Six months ago, I posted a blog here called, “Gunfight at the Credo Corral.” In it, I described our Second Amendment right to bear arms as both fundamental and inalienable, meaning that the government is powerless to take that right away from us, and we can’t even give it away.
Of course, this has never stood in the way of a determined government. After all, a right possessed by the individual is a power denied to the state. Therefore, we must jealously guard our rights from attack by the very people we hire to protect them — our politicians.
For example, some U.S. senators view gun control as an excuse to combat terrorism. It’s even been suggested that Operation Fast and Furious, which was engineered by our own government, will itself provide an excuse for gun control. Four months ago, the National Rifle Association warned its members that the Obama administration is planning to propose new gun control legislation.
But while our attention has been focused on our own lawmakers, a gang outside our borders is preparing to do battle with our Second Amendment rights. The name of that gang is the United Nations, and its weapon of choice is the United Nations Small Arms Treaty.
This, in and of itself, is nothing new. The United Nations has never considered firearms possession to be a fundamental right. To this organization, it’s an aberration that it’s duty-bound to eradicate. To that end, the U.N. has been trying to get us to ratify its Small Arms Treaty for years. President George W. Bush took a pass on the idea, saying that firearm legislation was best left to individual nations. The current administration sees things differently.
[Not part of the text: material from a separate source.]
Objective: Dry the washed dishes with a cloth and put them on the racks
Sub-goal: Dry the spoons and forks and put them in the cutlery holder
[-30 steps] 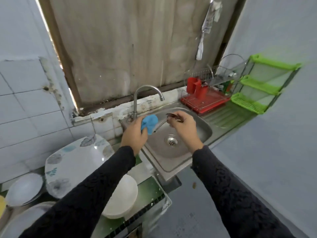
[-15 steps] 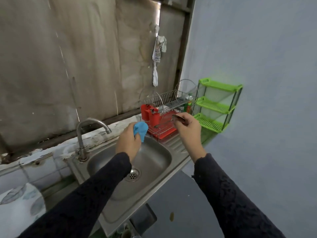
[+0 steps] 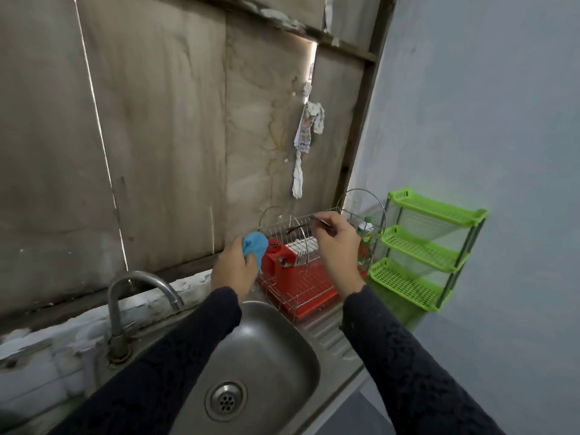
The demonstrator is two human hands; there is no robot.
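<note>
Head view: right hand [image 3: 337, 243] pinches spoon [image 3: 296, 229] jutting left of its grip above rack [image 3: 277, 226]; left hand [image 3: 232, 271] clutches cloth [image 3: 255, 244].

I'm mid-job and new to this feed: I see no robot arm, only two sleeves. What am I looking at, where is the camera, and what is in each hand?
There is no machine here. A person works with bare hands, and the single view comes from a wide-angle camera worn on their head, looking forward and down. The left hand grips a bunched blue cloth. The right hand pinches a thin metal utensil, likely a spoon, over the wire dish rack. The rack stands on a red tray beside the steel sink. A red cutlery holder sits at the rack's left end, a green three-tier shelf stands to its right, and the tap is on the left.
</note>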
In October 2009, Secretary of State Hillary Clinton said that the United States would be open to the idea of a small arms treaty. President Obama followed up on this last year when he announced his support for the treaty, and targeted 2012 to get it ratified.
In response, both Faith Whittlesey and John Bolton have raised the alarm. As former U.S. ambassadors to the United Nations, both possess intimate knowledge of the U.N.’s inner workings, and have warned us of the dangers and ramifications such a treaty would have on our safety, freedom and way of life.
Former U.S. Congressman Bob Barr is another treaty detractor who deserves our attention. He was a delegate to the U.N. Small Arms Conference. According to Barr, “Even though [treaty advocates] all say, ‘We are not going to involve domestic laws and the right to keep and bear arms, …’ that’s nonsense…There’s no way that that mechanism will work unless you have some form of national regulation and national tracking.”
We shouldn’t be surprised by the president’s position on firearms. His adherence to constitutional restrictions is questionable, and his campaign platform in 2008 included a gun control plank, specifically banning the sale of semi-automatic weapons (most modern handguns are semi-automatic) and increasing restrictions on the purchase of firearms altogether. Clinton is a bit more difficult to figure out. As secretary of state, she represents our interests against those of all other nations. Apparently, she sees nothing wrong with the U.N. infringing upon our rights and sovereignty.
Any such agreement would have to be ratified by two-thirds of the Senate. As of this last summer, senators didn’t come close, but Americans should nonetheless remain vigilant. This administration has a real talent for finding back doors when it wants something that it legally shouldn’t have.